Task details
Could you reproduce the lines below from the one with "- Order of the" through the one with "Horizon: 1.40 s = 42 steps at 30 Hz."? Keep both ends and add nothing.

══ Collected material

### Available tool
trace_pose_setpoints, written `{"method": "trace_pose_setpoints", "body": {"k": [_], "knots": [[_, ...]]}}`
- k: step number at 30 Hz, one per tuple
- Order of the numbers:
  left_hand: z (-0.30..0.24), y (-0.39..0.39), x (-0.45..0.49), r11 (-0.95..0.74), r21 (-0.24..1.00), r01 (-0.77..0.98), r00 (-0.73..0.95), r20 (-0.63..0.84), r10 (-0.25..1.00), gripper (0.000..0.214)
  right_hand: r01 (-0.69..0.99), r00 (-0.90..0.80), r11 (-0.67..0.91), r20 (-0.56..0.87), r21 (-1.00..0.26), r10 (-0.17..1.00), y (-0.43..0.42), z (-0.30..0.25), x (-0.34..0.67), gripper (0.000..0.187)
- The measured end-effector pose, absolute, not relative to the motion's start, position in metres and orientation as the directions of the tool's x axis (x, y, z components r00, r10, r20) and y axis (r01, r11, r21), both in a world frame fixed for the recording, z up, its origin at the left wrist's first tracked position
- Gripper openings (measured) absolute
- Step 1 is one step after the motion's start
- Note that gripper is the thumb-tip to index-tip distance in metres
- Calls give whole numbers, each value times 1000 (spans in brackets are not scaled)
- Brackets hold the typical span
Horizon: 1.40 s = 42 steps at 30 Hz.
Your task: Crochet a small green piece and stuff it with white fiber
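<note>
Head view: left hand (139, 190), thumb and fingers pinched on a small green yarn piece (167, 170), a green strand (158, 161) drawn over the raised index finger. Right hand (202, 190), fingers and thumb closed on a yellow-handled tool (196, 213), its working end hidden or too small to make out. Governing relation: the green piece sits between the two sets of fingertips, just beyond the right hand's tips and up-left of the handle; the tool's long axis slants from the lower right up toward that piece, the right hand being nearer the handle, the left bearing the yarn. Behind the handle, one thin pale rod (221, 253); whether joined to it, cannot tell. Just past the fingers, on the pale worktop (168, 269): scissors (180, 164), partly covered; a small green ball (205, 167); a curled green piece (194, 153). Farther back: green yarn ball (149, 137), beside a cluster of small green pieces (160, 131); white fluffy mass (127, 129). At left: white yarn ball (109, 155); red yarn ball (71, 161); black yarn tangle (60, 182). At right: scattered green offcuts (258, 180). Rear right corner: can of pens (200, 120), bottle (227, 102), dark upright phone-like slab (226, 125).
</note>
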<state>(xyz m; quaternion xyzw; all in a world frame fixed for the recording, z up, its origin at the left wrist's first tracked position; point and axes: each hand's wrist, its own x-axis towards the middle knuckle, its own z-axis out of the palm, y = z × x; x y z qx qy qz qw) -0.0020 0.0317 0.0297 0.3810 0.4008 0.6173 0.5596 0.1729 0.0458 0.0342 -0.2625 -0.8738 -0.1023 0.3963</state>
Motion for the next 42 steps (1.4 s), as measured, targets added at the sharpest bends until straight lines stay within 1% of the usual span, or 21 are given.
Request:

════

Result for this exercise
- Order of the numbers:
  left_hand: z (-0.30..0.24), y (-0.39..0.39), x (-0.45..0.49), r11 (-0.95..0.74), r21 (-0.24..1.00), r01 (-0.77..0.98), r00 (-0.73..0.95), r20 (-0.63..0.84), r10 (-0.25..1.00), gripper (0.000..0.214)
  right_hand: r01 (-0.69..0.99), r00 (-0.90..0.80), r11 (-0.67..0.91), r20 (-0.56..0.87), r21 (-1.00..0.26), r10 (-0.17..1.00), y (-0.43..0.42), z (-0.30..0.25), x (-0.34..0.67), gripper (0.000..0.187)
- The measured end-effector pose, absolute, not relative to the motion's start, position in metres and orientation as the directions of the tool's x axis (x, y, z components r00, r10, r20) and y axis (r01, r11, r21), both in a world frame fixed for the recording, z up, its origin at the left wrist's first tracked position
- Gripper openings (measured) absolute
- Step 1 is one step after the motion's start
- Note that gripper is the thumb-tip to index-tip distance in metres
- Calls give whole numbers, each value times 1000 (spans in brackets are not scaled)
- Brackets hold the typical span
Horizon: 1.40 s = 42 steps at 30 Hz.

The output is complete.